Paperback: 312 pages – Immanion Press; New Ed edition (30 Jan 2008)

In the far, far future the end of the world is nigh. Most humans left many centuries before. The plague is abroad and no-one is immune from its putrefied touch. Technology is gone; sorcery and divination are the only guides for hapless souls who remain, hungry but anxious to foretell their destiny. In this tumultuous landscape a young diver, Lysariel, becomes obsessed with a strange luminous red coral that he discovered in a cave beneath the sea. His plans to prove its existence to his sceptical uncle are somewhat scuppered when he is suddenly crowned king of Scleracina and his brother Manazzoryn becomes next in line to the throne. The pair are delighted to be introduced to two charming girls, daughters of pirate princes, who they hastily betroth. But such frivolity and joy are fleeting glimmers of happiness, for there are wider political and spiritual forces at work that threaten to destroy the kingdom. Infatuated by his young bride Calia, King Lysariel determines that a statue should be sculpted from the magical coral as a tribute to her beauty. From the moment the mystical material is dragged from the ocean’s depths things start to go very, very wrong.

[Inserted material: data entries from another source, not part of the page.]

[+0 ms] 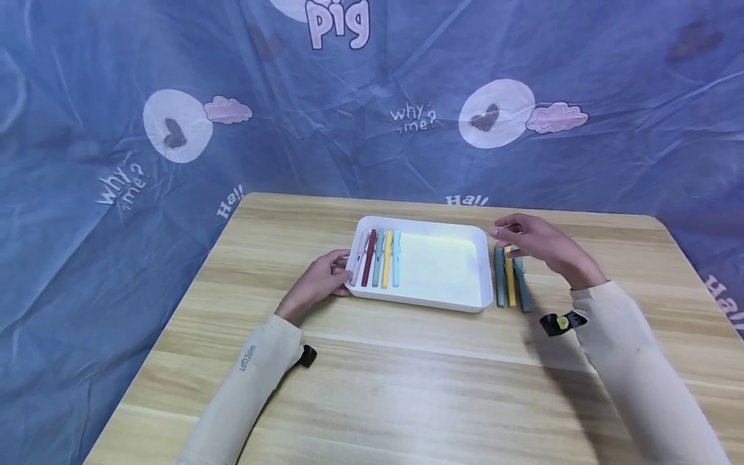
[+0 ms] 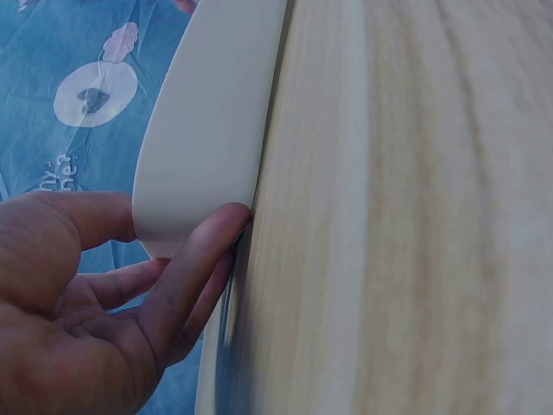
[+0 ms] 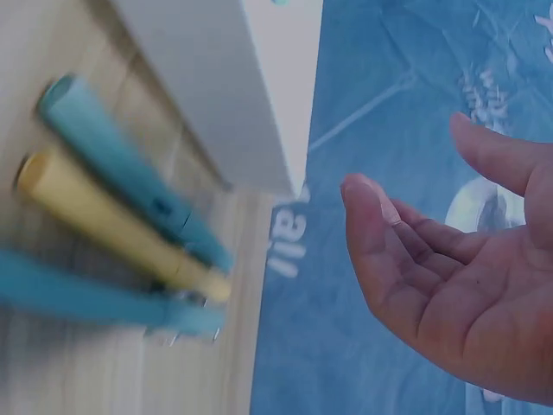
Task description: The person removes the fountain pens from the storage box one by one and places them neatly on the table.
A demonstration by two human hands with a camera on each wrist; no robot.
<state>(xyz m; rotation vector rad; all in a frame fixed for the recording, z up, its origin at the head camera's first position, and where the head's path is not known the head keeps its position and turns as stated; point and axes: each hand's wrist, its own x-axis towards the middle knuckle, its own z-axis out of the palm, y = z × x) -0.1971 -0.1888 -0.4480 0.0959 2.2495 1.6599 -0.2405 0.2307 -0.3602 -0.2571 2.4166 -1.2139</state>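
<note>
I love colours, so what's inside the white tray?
The white tray holds a pink pen, a red pen, a grey-blue pen, a yellow pen and a light-blue pen. What's underneath them is covered, so can't be seen.

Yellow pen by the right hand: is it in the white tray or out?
Out: the yellow pen lies on the wooden table between two blue-green pens, just right of the white tray.
</note>
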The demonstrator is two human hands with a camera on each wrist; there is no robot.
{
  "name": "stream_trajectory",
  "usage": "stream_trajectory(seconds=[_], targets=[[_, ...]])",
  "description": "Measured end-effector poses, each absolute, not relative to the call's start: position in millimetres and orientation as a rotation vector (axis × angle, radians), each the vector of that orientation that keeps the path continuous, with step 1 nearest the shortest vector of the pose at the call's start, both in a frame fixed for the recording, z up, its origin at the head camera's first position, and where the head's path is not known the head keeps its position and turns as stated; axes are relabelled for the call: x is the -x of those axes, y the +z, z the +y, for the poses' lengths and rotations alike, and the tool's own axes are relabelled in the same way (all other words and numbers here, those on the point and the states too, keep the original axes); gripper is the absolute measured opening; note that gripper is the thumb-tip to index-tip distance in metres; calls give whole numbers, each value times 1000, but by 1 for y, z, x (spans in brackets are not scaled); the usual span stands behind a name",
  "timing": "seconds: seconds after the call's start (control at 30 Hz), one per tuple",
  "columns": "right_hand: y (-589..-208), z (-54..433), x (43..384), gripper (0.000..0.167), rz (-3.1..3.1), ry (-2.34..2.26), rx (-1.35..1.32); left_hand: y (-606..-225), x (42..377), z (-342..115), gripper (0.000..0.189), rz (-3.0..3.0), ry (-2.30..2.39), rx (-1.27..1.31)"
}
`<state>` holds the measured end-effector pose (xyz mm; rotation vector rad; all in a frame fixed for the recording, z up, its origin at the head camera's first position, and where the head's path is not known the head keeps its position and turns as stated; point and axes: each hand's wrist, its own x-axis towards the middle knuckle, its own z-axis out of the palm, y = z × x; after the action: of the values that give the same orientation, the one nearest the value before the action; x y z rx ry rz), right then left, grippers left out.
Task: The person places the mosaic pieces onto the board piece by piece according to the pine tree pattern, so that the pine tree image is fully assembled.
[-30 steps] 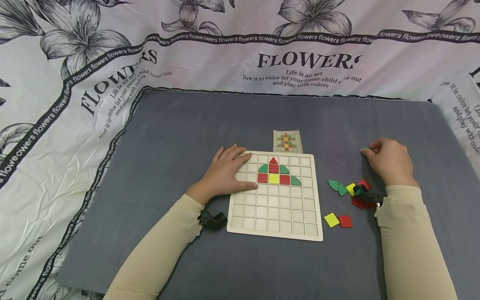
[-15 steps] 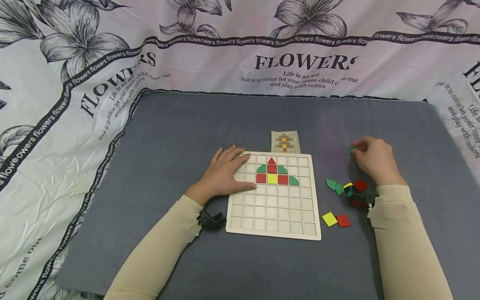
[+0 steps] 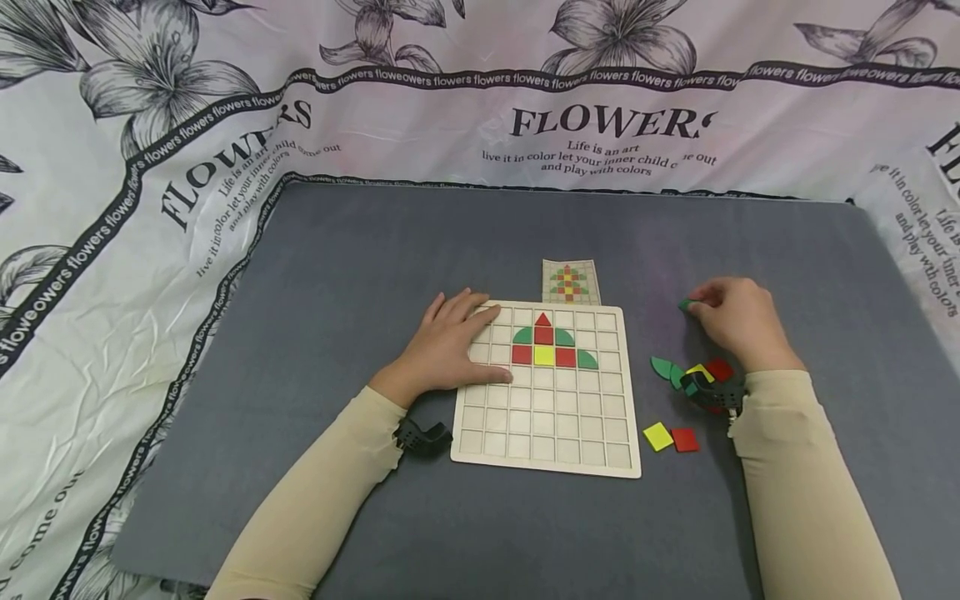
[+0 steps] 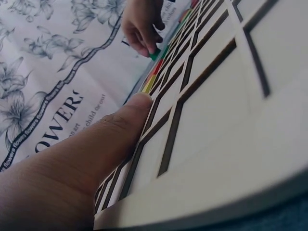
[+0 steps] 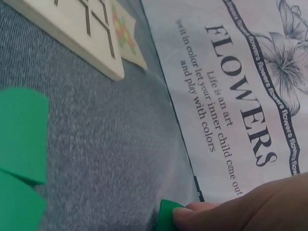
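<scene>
My left hand (image 3: pixel 446 346) lies spread on the upper left of a pale wooden grid board (image 3: pixel 547 425), thumb on its cells and fingertips at the top edge. Red, yellow and green tiles fill cells in the board's upper middle: a red triangle (image 3: pixel 543 321) on top, red squares, a yellow square (image 3: pixel 543 356) and green quarter-round tiles (image 3: pixel 587 360). Right of the board, above the table, my right hand (image 3: pixel 742 321) pinches a green tile (image 3: pixel 686 305) between thumb and fingers; the right wrist view shows this green tile (image 5: pixel 167 215) partly covered by the thumb.
Behind the board a small pattern card (image 3: pixel 571 282) is partly tucked at its top edge. Loose green tiles (image 3: pixel 662 367), red and yellow ones lie right of the board, some under the right wrist strap. A yellow square (image 3: pixel 657 437) and a red square (image 3: pixel 686 440) lie nearer.
My right hand has moved left toward the board, carrying the green tile. My left hand stays on the board, and the tiles on it look the same.
</scene>
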<state>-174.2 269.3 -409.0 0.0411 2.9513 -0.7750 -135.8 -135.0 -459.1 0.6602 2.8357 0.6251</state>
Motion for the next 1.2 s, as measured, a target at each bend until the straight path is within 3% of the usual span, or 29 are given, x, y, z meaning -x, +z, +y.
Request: stream_trajectory(seconds=[0.43, 1.2], targets=[[-399, 246, 171, 36, 2896, -794, 79, -458, 137, -135, 107, 2839, 589, -646], [-384, 183, 158, 29, 2693, -860, 284, -461, 137, -134, 106, 2849, 583, -644]])
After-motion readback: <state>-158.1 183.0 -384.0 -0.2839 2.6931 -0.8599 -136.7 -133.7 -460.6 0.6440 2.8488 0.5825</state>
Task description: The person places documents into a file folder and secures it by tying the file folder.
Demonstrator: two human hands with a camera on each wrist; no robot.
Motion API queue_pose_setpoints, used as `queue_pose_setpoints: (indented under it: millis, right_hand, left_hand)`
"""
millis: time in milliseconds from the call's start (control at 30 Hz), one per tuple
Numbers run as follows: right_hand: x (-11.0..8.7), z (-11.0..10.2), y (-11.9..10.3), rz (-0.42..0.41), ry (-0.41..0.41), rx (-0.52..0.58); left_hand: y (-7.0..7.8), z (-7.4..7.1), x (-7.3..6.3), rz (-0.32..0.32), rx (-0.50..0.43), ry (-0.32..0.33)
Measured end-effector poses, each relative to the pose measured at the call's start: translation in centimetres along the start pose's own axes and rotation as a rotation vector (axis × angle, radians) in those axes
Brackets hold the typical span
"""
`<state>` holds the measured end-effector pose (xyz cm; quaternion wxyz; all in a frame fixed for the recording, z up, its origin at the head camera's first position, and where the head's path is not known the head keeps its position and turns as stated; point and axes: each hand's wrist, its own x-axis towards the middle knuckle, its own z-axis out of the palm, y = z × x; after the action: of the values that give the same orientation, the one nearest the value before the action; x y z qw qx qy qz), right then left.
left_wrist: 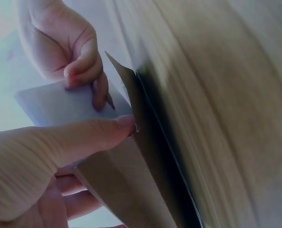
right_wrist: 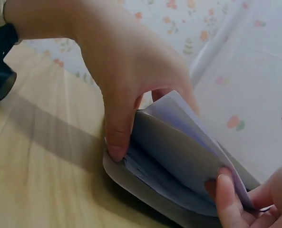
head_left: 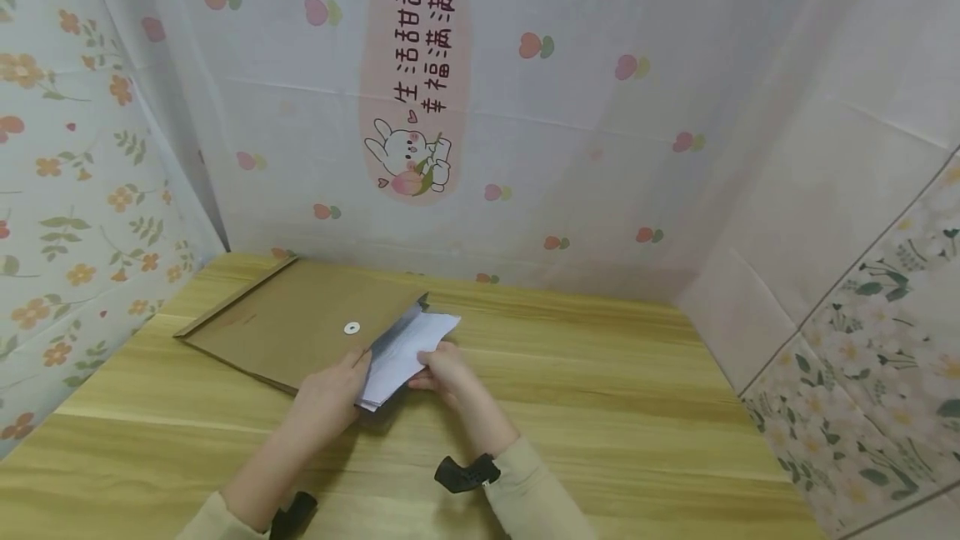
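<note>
A large brown paper envelope (head_left: 300, 315) lies on the table with a white round button (head_left: 352, 327) near its mouth. White sheets of paper (head_left: 405, 357) stick out of the mouth to the right. My left hand (head_left: 330, 394) grips the envelope at the near side of the mouth; in the left wrist view its thumb (left_wrist: 98, 137) lies along the brown edge. Across from it, my right hand (head_left: 450, 373) holds the outer part of the papers between thumb and fingers. The right wrist view shows a gap between the layers, with the right thumb (right_wrist: 117, 142) at its lower edge.
The wood-grain table (head_left: 600, 407) stretches to the right and in front of the hands. A white patterned cloth (head_left: 570, 148) hangs behind it, with floral cloth (head_left: 67, 190) at the left and a floral panel (head_left: 885, 373) at the right. Black devices (head_left: 467, 473) are strapped to both wrists.
</note>
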<state>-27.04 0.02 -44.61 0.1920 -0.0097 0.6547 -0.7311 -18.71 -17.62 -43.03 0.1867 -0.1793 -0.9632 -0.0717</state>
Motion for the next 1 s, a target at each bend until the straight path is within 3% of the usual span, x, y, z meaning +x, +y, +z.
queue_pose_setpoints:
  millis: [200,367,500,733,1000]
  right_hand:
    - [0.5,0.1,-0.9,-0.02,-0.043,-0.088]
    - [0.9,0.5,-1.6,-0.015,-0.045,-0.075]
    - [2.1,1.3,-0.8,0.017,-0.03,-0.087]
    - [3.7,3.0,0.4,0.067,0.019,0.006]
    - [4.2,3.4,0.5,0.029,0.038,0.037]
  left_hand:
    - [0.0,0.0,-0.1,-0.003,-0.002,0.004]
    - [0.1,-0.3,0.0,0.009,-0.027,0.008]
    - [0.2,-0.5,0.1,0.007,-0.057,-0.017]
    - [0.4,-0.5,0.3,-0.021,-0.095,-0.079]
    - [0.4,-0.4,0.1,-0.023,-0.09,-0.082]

Parts of this grim future have been predicted by Giraiazal, practitioner of astrology and cartomancy, a morpheomorphist (who can shape the dreams of others) and wily devil who has found himself in the position of Grand Vizier of Scleracina, more by luck than judgement. However, it’s really not at all in Giraiazal’s interests to foretell a future of doom and gloom.

Curse of the Coral Bride is a gothic novel of tragedy and betrayal with a smattering of horror set against the backdrop of a dying world. These are dark times and Stableford describes his characters in such a way as to keep their motivations slightly masked from view, save for his protagonist Giraiazal whose chief goal is survival, which is not easy to achieve in a world that is no longer enlightened, but threatened with anarchy and despair. But one thing that remains, despite the denizens knowing of their imminent doom, the will to power still binds those with the authority to see through their treacherous intent. This, then, is a tale about the lust for power set against a backdrop of fear and superstition.

The book’s structure is linear, and each chapter preceded with an extract from The Revelations of Suomynona, the Last Prophet, which ranges from the informative to the whimsical, explaining the various divination practices or philosophising about the end of the world. This has the effect of bringing a more rounded vision of the world to the reader without impinging on the central narrative, but can break the flow of the story, in some cases jarringly so. But this is a minor quibble, Curse of the Coral Bride is an exciting and intriguing read, drawing the reader into its strange world through its deliberately archaic use of language and turn of phrase. A gothic fantasy that feels at home aside The Castle of Otranto in tone and brooding, doomed romance.